8%) but performs worse on other modes. The rough sets model outperforms the prediction for the foot, bicycle, transit, and car modes. Another indicator, mean absolute percentage error (MAPE), was utilized to compare the coverage. MAPE is expressed as follows: MAPE=∑i=1nPEin,PEi=Xi−FiXi, (7) where PEi is the Hedgehog Pathway prediction percentage error of observations for the ith travel mode, Xi is the actual number of observations for the ith mode, and Fi is the predicted number of observations for the ith mode. The MAPE for rough
sets model and MNL model is 20.6% and 21.7%, respectively. Thus, the rough sets model proves to be better on the overall prediction coverage. 7. Conclusions This paper has demonstrated the successful application of a relatively new technique in the area of knowledge discovery to the well-studied problem of understanding and predicting traveler’s mode choices. The method has been able to reveal information about the household characteristics, individual demographics, and travel attributes with mode choices in a readily understandable form (a set of “IF-THEN” statements) and to use this information to predict mode choice for previously unseen individuals. The rough sets model shows high robustness of the model structure
to the training dataset due to their data induction property. No statistical assumptions (e.g., IIA property assumption) need to be made so the compatibility between the model structure and the observations is enhanced in the model estimation and hence the prediction performance can be improved.
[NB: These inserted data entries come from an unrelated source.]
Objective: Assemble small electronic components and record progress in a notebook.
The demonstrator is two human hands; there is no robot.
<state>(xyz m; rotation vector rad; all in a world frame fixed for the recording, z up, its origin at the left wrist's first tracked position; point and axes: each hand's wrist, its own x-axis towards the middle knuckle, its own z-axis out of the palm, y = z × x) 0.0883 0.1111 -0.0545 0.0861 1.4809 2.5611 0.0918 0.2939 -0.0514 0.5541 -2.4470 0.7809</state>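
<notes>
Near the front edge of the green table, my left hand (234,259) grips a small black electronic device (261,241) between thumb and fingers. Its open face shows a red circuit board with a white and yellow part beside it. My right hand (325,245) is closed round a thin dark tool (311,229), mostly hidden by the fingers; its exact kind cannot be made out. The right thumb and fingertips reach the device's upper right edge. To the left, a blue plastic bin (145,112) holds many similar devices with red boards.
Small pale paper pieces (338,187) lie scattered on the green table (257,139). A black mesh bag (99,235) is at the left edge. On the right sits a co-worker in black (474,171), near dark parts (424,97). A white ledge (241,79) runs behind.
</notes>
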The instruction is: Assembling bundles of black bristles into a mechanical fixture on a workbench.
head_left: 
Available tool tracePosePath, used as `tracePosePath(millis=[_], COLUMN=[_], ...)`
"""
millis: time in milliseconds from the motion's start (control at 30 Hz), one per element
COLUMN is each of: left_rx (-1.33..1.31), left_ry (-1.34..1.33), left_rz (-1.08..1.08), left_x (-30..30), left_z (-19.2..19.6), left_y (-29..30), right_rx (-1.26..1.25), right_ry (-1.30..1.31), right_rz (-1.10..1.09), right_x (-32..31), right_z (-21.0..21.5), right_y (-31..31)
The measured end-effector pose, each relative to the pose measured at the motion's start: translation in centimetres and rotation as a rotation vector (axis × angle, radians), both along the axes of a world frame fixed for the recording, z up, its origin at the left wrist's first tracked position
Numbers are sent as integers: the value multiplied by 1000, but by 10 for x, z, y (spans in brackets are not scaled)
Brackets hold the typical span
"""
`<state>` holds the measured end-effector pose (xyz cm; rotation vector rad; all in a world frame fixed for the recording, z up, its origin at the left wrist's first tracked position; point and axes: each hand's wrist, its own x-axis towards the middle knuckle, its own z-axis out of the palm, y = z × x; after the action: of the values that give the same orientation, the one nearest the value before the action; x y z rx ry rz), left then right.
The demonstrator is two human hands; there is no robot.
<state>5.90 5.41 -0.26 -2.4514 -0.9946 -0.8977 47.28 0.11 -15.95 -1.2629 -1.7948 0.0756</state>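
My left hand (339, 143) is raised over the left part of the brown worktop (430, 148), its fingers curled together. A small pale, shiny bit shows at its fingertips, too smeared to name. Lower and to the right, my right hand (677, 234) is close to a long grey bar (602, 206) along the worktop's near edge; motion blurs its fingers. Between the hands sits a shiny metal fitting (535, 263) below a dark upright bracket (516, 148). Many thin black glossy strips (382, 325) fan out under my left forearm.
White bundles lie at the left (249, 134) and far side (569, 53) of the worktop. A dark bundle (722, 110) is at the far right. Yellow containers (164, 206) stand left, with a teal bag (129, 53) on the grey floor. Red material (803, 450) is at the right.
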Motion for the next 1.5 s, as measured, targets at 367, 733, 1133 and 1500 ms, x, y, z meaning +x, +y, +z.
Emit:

According to presence of derived rules, the most significant condition attributes
identified by the rough sets model of determining travel mode choices are gender, distance, household annual income, and occupation. Comparative evaluation with the MNL model shows that the rough sets model has comparable but slightly better prediction capability on travel mode choice modeling. The prediction results based on separate testing dataset show, on both accuracy and coverage, that the rough sets mode outperforms the MNL model. However, the rough sets induce too many detailed rules. Although the single rule is easy to interpret, the complete rule set is far too large to gain sound insight in travel behavior. Techniques such as generalization or shortening of the rule have been applied to deal with the problem [26]. Advanced models such as rough sets combined with genetic programming [30] can also be adopted in Anacetrapib the future to improve the performance of rule extraction and observations validation. Acknowledgments This research is sponsored by the National Natural Science Foundation of China (51178109) and the National Basic Research 973 Program (2012CB725402) and Chinese Postdoctoral Fund (2013M540408). The authors also would like to thank the graduate research assistants at School of Transportation at Southeast University for their assistance in data collection.